The role of mothers has remained somewhat unchanged. But Father’s Day is a good time to once again note the generational difference between the dads of yesteryear and some of today.
Octogenarian Jeetendra and his 45-year-old son Tusshar Kapoor provide a prime example. Jeetendra did what every father did in the 70s and 80s — he was a splendid provider, ensuring that this branch of Juhu Kapoors would always have the best that money could buy. Bringing up the kids, putting them in the best of schools, doing the PTA rounds, supervising their studies and looking after their extra-curricular activities was wife Shobha’s department and she did it well too. I remember Pinkie Roshan and Shobha had worked together to get Ekta, Tusshar and Hrithik into Bombay Scottish, which was halfway into town when most suburban families were content sending their kids to neighbourhood classrooms.
With Marvel talking of multiverses as opposed to a universe, and Ayan Mukerji-Ranbir-Alia ready to introduce India’s “astraverse” to the world with Brahmastra, the fashionable way to say this would be, Tusshar and six-year-old Laksshya live in a “verse” of their own.
So, is Father’s Day special for Tusshar? I single him out because he was the first celebrity to opt for surrogacy and for the responsibility of a single parent, all of it well-captured in The Bachelor Dad, the book Tusshar wrote in February.

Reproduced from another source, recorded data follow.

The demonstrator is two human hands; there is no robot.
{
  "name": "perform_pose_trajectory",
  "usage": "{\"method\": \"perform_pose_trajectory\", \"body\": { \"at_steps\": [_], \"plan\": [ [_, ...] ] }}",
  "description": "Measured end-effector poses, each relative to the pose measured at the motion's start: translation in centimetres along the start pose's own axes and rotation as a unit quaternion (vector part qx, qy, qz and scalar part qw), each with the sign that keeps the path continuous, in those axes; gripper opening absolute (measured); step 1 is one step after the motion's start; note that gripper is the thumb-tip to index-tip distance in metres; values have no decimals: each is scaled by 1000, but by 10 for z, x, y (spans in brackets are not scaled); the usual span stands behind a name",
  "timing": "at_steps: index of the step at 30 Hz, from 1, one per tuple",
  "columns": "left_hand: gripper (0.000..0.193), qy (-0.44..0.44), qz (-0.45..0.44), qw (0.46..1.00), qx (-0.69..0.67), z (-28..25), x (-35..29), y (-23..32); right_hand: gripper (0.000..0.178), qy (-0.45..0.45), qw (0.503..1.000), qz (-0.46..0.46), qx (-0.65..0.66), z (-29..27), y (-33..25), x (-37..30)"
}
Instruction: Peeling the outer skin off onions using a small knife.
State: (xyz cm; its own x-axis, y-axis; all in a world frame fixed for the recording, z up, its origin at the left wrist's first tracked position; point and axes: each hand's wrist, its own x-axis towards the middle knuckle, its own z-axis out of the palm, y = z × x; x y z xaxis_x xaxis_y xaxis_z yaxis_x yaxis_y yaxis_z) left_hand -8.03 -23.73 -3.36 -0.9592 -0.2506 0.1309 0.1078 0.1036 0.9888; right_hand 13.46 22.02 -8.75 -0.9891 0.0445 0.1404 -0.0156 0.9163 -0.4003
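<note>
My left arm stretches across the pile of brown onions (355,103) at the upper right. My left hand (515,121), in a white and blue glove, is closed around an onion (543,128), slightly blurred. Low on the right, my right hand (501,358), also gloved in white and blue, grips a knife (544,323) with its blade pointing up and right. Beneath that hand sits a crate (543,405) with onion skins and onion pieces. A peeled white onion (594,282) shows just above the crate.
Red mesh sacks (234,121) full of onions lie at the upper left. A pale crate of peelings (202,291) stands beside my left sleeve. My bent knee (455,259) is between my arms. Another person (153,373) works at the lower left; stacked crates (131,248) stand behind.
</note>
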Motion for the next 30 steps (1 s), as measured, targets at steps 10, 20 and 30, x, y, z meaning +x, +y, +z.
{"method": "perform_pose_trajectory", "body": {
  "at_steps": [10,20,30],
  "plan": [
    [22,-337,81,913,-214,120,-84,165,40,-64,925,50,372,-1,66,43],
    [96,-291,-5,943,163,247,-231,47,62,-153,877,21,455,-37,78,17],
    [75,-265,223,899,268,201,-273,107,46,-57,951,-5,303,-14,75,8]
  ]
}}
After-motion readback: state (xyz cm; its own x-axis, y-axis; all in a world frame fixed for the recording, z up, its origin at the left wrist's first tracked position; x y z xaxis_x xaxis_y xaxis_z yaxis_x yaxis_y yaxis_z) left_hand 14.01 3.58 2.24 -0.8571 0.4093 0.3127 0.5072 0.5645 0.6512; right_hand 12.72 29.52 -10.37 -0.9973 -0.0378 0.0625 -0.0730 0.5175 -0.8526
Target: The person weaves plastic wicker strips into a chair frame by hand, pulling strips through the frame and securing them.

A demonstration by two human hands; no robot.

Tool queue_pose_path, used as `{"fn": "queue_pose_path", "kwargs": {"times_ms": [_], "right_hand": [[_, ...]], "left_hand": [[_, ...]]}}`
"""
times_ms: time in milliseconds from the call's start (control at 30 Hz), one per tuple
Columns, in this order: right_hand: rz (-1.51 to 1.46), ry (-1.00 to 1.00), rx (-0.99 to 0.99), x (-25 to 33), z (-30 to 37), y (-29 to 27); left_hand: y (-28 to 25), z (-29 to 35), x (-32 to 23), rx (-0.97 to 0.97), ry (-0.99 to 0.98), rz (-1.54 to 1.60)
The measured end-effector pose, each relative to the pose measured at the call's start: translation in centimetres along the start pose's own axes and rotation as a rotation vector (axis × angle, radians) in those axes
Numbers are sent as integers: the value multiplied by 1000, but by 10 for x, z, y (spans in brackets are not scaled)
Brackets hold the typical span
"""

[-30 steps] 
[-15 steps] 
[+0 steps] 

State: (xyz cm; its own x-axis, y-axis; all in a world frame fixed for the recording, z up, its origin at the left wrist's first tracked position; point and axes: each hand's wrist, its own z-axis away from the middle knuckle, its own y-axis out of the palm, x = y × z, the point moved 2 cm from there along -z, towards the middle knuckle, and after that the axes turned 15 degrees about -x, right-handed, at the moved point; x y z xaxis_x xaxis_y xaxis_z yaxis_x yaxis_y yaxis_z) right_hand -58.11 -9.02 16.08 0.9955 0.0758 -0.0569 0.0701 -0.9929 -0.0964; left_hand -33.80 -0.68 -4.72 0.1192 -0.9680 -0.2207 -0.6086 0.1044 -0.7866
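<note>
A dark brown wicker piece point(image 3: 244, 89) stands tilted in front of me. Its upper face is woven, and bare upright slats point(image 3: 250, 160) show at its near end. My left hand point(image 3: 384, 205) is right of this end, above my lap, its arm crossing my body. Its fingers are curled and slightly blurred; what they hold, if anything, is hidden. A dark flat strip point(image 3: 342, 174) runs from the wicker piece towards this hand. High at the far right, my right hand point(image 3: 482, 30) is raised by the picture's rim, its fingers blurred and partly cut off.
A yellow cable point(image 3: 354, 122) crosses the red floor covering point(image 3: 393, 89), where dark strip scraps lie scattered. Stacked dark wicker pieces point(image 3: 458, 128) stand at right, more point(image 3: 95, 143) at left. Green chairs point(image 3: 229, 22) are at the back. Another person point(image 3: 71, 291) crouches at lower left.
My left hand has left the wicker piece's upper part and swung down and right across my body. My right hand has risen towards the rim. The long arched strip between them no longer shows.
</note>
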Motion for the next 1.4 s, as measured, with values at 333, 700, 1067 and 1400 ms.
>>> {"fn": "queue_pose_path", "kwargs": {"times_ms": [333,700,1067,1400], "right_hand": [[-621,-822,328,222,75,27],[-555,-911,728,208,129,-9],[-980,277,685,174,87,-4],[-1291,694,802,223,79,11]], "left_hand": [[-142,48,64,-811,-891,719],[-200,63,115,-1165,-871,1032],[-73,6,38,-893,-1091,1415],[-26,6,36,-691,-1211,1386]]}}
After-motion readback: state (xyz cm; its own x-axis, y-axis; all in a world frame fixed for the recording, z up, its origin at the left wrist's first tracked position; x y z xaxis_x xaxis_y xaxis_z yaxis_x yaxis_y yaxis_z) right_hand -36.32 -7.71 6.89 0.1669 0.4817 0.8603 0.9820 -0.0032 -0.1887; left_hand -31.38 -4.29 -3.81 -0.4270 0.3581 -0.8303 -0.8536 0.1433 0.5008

“For me, every day is Father’s Day, I’m celebrating being a father every day,” remarked the enthusiastic dad. “I’m really not into these special ‘Days’,” he said expansively. “Now you have a Chocolate Day and a Teddy Day and it’s become more of an Instagram game. Everybody’s preparing what they’re going to post on Instagram. My son’s holidays are on, so we play Housie in the evenings, we’re doing art competitions, playing football downstairs. So for me, if he’s home and I’m home, it’s Father’s Day.”
But Laksshya has begun to understand the significance of special days. “So he’ll make a card for me or do something special like give me a balloon. Even birthdays have become very important for him. He’s got that from his Bua (Ekta), enjoys celebrations and occasions,” he chuckled.

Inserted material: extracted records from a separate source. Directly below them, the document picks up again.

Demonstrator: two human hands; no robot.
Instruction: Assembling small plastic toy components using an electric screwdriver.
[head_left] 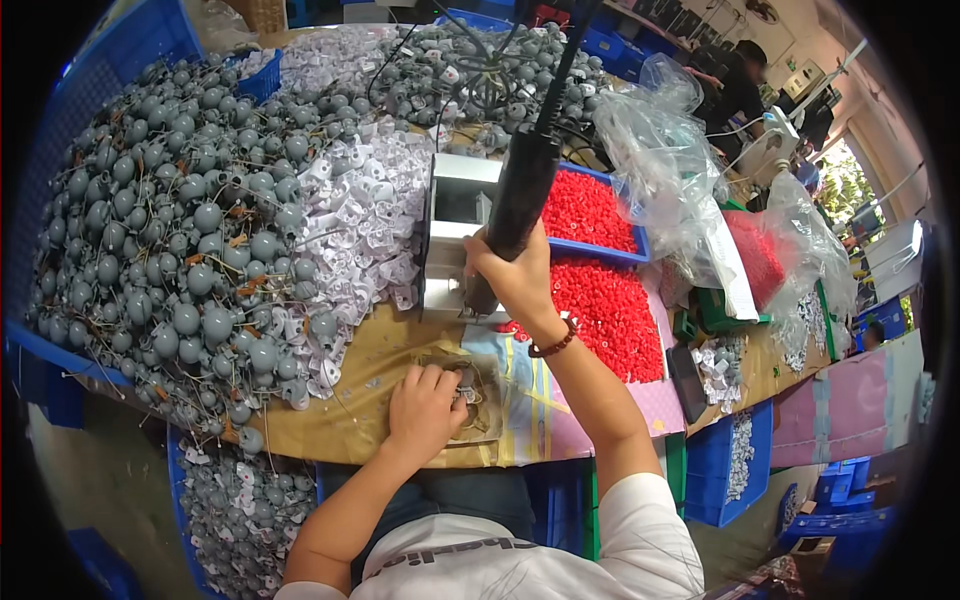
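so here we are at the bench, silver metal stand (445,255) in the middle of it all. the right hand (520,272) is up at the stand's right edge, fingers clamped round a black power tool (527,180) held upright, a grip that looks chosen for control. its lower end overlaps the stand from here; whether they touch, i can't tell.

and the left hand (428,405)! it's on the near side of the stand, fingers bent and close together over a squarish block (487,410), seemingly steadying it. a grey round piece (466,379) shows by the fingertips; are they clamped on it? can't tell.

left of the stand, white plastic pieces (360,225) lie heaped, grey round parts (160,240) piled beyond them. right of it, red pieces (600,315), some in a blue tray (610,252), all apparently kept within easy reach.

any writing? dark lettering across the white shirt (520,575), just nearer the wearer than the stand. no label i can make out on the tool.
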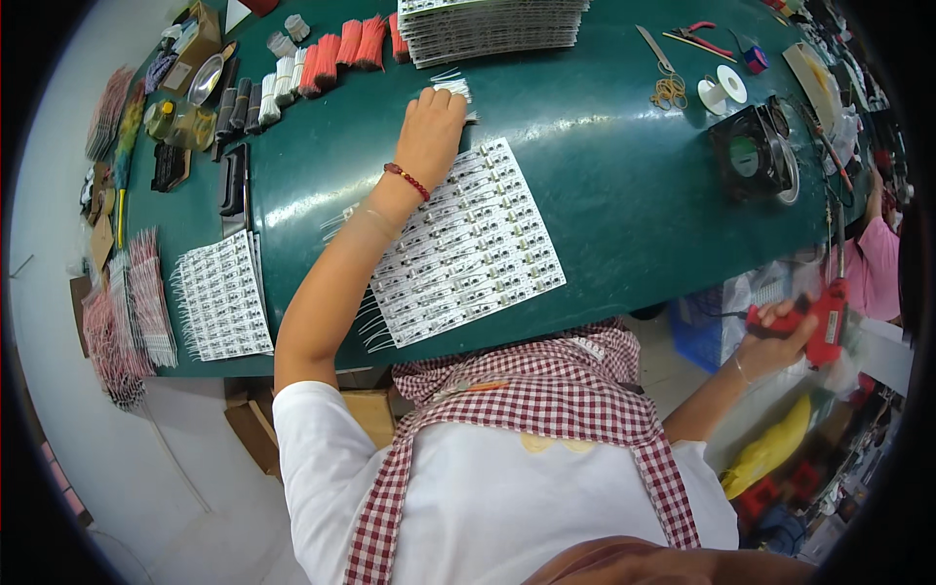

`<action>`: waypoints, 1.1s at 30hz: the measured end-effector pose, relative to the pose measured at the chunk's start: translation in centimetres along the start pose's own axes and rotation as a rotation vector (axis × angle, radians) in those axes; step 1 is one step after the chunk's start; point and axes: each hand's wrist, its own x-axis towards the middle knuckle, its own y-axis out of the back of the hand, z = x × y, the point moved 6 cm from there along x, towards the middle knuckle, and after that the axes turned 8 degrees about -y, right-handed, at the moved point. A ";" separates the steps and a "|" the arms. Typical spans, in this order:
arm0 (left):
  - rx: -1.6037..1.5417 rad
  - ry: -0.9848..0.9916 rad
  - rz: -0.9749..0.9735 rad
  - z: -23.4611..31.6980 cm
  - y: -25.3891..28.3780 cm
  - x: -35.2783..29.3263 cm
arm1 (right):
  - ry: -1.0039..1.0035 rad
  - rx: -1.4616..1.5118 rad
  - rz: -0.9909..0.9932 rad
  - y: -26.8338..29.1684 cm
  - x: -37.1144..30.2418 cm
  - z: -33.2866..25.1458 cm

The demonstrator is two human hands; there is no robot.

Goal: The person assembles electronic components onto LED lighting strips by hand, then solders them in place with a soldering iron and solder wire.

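My left hand [434,129] reaches over the table to a small bunch of white wires [452,86], fingers curled down and closed at its near end; the fingertips are partly hidden. Beneath my left forearm lies a white sheet of circuit boards [478,249], a grid of small printed units with thin white wires sticking out along its left edge. Off the table's right side, my right hand [775,336] grips a red pistol-shaped soldering gun [829,324], its thin metal tip pointing away from me. This hand is slightly blurred.
A tall stack of board sheets [492,34] stands at the far edge. Red wire bundles [336,58] line the back left. Another wired sheet [224,297] lies at left. Scissors [655,51], a white spool [721,90] and a black fan [751,151] sit at right.
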 end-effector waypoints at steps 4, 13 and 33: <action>-0.143 -0.056 0.078 0.1 0.2 0.0 | -0.001 0.003 0.010 0.1 -0.6 0.0; -0.161 -0.079 0.176 0.0 0.9 -0.3 | 0.011 0.034 -0.049 0.2 -1.7 -0.4; -1.007 0.065 0.008 16.5 9.0 -4.9 | -0.661 0.025 -0.729 -15.5 -12.7 3.6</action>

Tusshar also acknowledged the generational shift in daddy’s duties.
“My dad came from the generation that thought being a father was all about being the man of the house and looking after the financials more than being a hands-on parent,” he mused. “That’s what his generation believed in. I’m not judging it but my style is different. I’m hands-on. I also have no choice. I’m both the parents.”
Does this new-age dad have to face questions like “Dad, who’s my mom” or “How come I don’t have a mom”? “I don’t know if people will believe me but I can truthfully say that my son has never asked me this,” said Tusshar. “I’ve brought him up to believe that families are of all kinds, each different in its own way. What’s important is how a family feels within rather than how it appears on the outside.”
It wasn’t a question that particularly perturbed Tusshar. “If my son ever came home with that question, it wouldn’t worry me,” he shrugged. “Kids born to a married couple also come home with questions. Sometimes parents don’t live together, sometimes parents don’t turn up for their children. All kids have questions and if he ever asked me, I’d look at it as just another regular question. But I’m really not concerned about it because my relationship with him is so secure, we feel like a complete family.”
June 19 may not be a particularly big deal for Tusshar but here’s a gift for him from his father on this special day. Jeetendra’s only reply to a Father’s Day question was, “When it’s Father’s Day, I look at Tusshar and admire him for being an exemplary father. He’s such a dedicated, flawless father. By the grace of God, he’s raised a wonderful boy too.”
Happy Father’s Day to Jeetendra and to Tusshar — two different kinds of dads but each a success in his own way.